Both the data and analysis performed by ACLED is free for use, which is why we will be employing it in this tutorial. The outputs are merely educational and exploratory and should not be treated as academically rigorous results. Use of ACLED data for research should involve a critical examination of the quality and methodology behind the data collection and analysis, with an eye toward biased findings and reliance on media sources. Comments and questions about the ACLED dataset should be directed toward admin@acleddata.com.

Data should be downloaded from the US Crisis Monitor site. It should then be opened in Excel and saved as a CSV UTF-8 (Comma Delimited) (.csv) file for ease of use with QGIS (and other software). Should problems arise, a back-up version of the .csv file is provided in the data folder within this repository. Once you have downloaded the file and put it in the appropriate location, open it (USA_2020_Nov21.csv) and inspect the different attribute fields, taking note of the LONGITUDE and LATITUDE fields.

Tutorial Steps

Downloading QGIS

QGIS can be downloaded for free from the QGIS website. This tutorial will explain some points of confusion surrounding the process, but assumes users have previous experience downloading programs to their personal computers. QGIS can be downloaded for Windows, MacOS X, Linux, BDS, and Android. This tutorial will focus on a Windows downloads. Assistance with other operating systems can be found on the QGIS Installers page.

The first question that arises when downloading QGIS is - what is OSGeo4W? A nice and quick explanation of OSGeo and OSGeo4W can be found by StackExchange user HeikkiVesanto. To paraphrase, OSGeo, The Open Source Geospatial Foundation supports open source GIS projects like QGIS, GeoServer, and OpenLayers, offering legitimacy and quality assurance. OSGeo4W is a Windows installer for Open Source GIS projects. It keeps track of the dependencies (reliance of one piece of software on another) of Open Source GIS packages, ensuring that one install of programs like Python, GDAL, or GRASS can be shared among softwares. It also maintains software versions so you can easily upgrade programs.

I would recommend downloading using OSGeo4W if you intend to perform further GIS/programming work on your personal computer. Having dependencies already installed can be incredibly useful in the future and save time and energy (and prevent frustration). However, if you feel that your foray into Open Source GIS will be limited, I would suggest downloading using the QGIS Standalone Installer. Choice of 32 vs 64 bit depends on what processor your personal computer has. I would recommend downloading the 64-bit since most modern personal computers have 64-bit processors, but if you are concerned you should check.

After downloading OSGeo4W from the above website, open the OSGeo4W Net Release Setup Program and you should see the below screen. Select Advanced Install then Next.

We will be downloading from the internet, so ensure you have a strong wifi connection before performing the below steps. Choose Install from Internet then Next.

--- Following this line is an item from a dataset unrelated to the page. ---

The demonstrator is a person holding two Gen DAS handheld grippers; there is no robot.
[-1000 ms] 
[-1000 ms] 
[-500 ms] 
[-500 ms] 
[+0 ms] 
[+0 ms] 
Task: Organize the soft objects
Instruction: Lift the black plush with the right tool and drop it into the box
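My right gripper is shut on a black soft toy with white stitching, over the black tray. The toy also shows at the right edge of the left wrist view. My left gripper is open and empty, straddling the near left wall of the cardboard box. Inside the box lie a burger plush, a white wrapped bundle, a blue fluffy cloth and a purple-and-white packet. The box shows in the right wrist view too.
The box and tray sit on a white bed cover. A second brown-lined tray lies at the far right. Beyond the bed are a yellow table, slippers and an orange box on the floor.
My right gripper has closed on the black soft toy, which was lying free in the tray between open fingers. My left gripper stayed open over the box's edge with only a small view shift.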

Choose the Installation Directory. I typically leave the Root Directory as the default and opt to add an icon on both my Desktop and Start Menu.

Select Local Package Directory. Again, leaving this as the default option is a good decision.

Select your Internet Connection type. Most often, this will be Direct Connection.

Choose a download site. I generally select one of the OSGeo ones.

Here, you will select the packages to install. As you can see in the below screenshot, I have version 3.12.3-1 of QGIS already installed, but can update to 3.16.0-1 by hitting Skip next to the Package name to change the action performed. Do this for qgis: QGIS Desktop. Don't worry about dependencies for now and don’t blindly do a full install of available packages. Select Next.

Here are the dependencies! OSGeo4W will resolve them for you by installing them at the same time. If these components are not installed, your QGIS copy will be rendered unusable. Ensure the box to install them is selected at the bottom of the page.

Now, when you go to your start menu and type QGIS you should see the QGIS 3 App! Select it to get started.

PyQGIS

Once you have opened QGIS, explore the menu and buttons. The user interface is very similar to that of ArcMap. If you would like to get familiar with the software and explore its capabilities, I suggest following along with another tutorial. Open the Python Console by either clicking the toolbar button, as is shown in the screenshot below, or by going to Plugins > Python Console in the top ribbon.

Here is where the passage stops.